We were also able to link specific taxonomic assemblages with diesel degradation. Although a number of taxa correlated significantly with degradation in both DSL and DSL–MAP soils, groupings of Betaproteobacteria were the best predictor of degradation across all soils. When the proportion of Betaproteobacteria consisting of Burkholderiaceae, Oxalobacteraceae and Nitrosomonadaceae in the initial undisturbed Arctic soils was high, hydrocarbon degradation could be expected to proceed well without treatment, while the opposite was true when mostly Burkholderiales inc. sed., Comamonadaceae and Rhodocyclaceae were present. Members of most of these families are known to be capable of degrading hydrocarbons (Pepi et al., 2003; Castorena et al., 2006; Owsianiak et al., 2009; Mbadinga et al., 2011), so it was interesting that the relative abundance of these assemblages in contaminated soils did not correlate with degradation. Instead, they likely identify an initial soil parameter that is important for hydrocarbon degradation, such as moderate pH.
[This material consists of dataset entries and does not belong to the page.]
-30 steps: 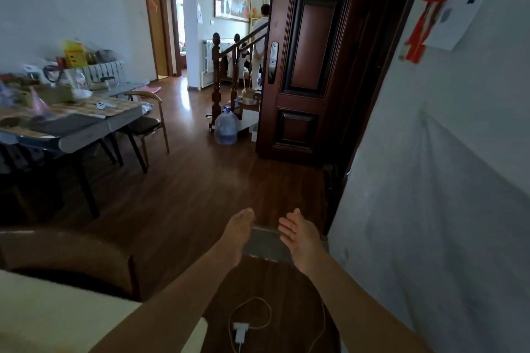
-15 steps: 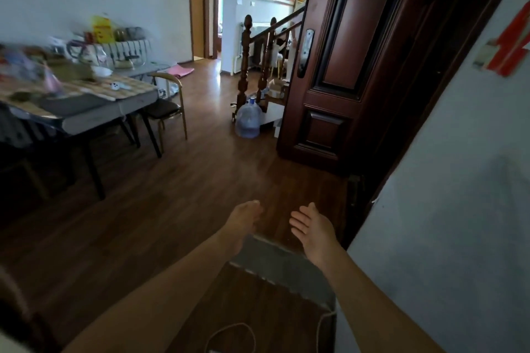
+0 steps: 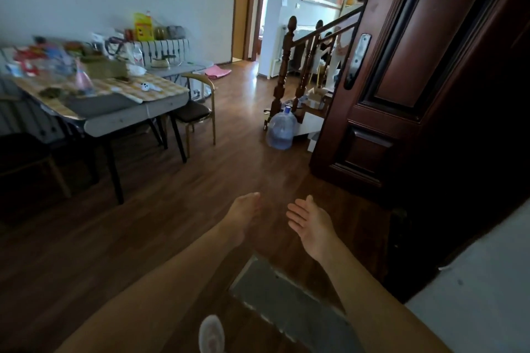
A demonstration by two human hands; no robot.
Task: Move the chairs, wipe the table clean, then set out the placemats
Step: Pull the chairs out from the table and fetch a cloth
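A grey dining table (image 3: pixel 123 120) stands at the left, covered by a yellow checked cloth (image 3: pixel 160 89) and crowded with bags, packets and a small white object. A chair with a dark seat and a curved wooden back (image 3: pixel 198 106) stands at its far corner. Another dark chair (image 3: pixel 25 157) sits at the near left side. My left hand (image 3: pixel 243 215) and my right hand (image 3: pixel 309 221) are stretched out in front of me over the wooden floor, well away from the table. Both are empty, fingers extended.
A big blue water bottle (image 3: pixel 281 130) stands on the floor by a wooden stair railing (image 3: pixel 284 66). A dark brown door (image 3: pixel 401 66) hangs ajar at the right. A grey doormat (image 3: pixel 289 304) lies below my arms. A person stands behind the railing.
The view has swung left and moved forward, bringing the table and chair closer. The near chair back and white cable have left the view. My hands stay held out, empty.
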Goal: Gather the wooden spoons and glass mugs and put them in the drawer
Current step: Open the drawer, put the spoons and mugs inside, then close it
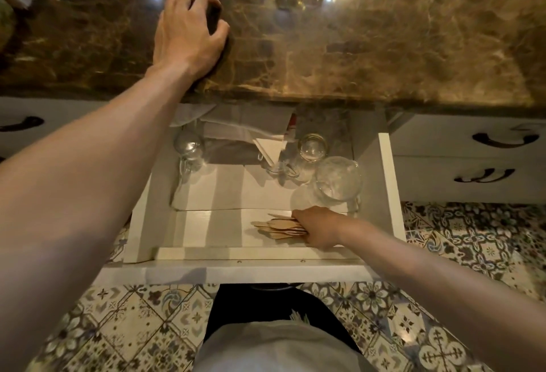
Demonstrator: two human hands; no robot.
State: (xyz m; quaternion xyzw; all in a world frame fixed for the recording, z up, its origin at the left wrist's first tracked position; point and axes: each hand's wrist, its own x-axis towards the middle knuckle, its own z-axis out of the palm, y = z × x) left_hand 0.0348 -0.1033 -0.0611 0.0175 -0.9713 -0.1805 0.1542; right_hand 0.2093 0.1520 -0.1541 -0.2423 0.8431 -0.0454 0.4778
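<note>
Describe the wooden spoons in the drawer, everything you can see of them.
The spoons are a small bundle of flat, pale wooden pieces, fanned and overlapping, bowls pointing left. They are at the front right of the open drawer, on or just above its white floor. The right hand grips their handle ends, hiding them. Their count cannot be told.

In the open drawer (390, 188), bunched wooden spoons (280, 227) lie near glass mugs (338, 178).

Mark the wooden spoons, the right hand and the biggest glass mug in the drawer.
wooden spoons (277, 227): head view, on the fanned bowls.
right hand (320, 228): head view, middle of its back.
glass mug (338, 178): head view, on its clear wall.
</note>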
In contrast to this was the relationship between Betaproteobacteria and hydrocarbon degradation in DSL–MAP soils. The abundance of specific Betaproteobacteria families in initial soils was predictive of degradation in DSL soils, but not degradation in DSL–MAP soils. However, the relative abundance of Betaproteobacteria after incubation in DSL–MAP soils was strongly and positively related to degradation, suggesting a potentially important active role for this group. In a study that aimed to determine optimal bioremediation cultures for diesel degradation using microautoradiography, Betaproteobacteria represented over half of radioactively labeled cells (Hesselsoe et al., 2008), and Betaproteobacteria have previously been shown to be positively correlated with carbon mineralization across a range of soils (Fierer et al., 2007), suggesting that this correlation could represent a functional relationship. Despite the fact that key genes involved in hydrocarbon degradation are located on mobile elements and can potentially be exchanged between taxa (Whyte et al., 1997, Ma et al., 2006), it appears that certain taxa may be more efficient at petroleum degradation than others. The apparent discrepancy between the active role for Betaproteobacteria in nutrient-amended but not unamended contaminated soils suggests that its effectiveness as a degrader may be dependent on sufficiently available nutrients. If Betaproteobacteria can be confirmed as the most efficient petroleum degraders in nutrient-amended soils, future approaches to bioremediation should attempt to favor this group, or limit the growth of competing taxa that may hinder its success.

Conclusions

As petroleum contamination is increasingly likely throughout the Arctic, it is important to understand the factors that will shape petroleum hydrocarbon-degrading microbial communities, as well as rates of contaminant degradation in soils with different physicochemical characteristics. Despite the apparent geographic isolation between the soils used in our study, we observed consistent microbial community shifts when both diesel and nutrients were added, towards Actinobacteria dominance in low-organic matter soils and Proteobacteria dominance in high-organic matter soils. Bioremediation potential was also predictable across soils, based on the initial 16S rRNA gene diversity or Betaproteobacteria composition of uncontaminated soils. In addition, total Betaproteobacteria abundance was correlated with effective degradation in the presence of nutrient amendments, suggesting that this may be an important taxonomic group to stimulate. Site-specific assessments of bioremediation potential are expensive and time-consuming (Dorn and Salanitro, 2000), so predictability will be invaluable in responding to future contamination events. As the concentration, age and composition of petroleum contaminants at affected sites is highly variable, future work should aim to identify how consistently these patterns apply, especially in soils with aged contaminants in which the original resource history of soils may no longer be relevant or available for study.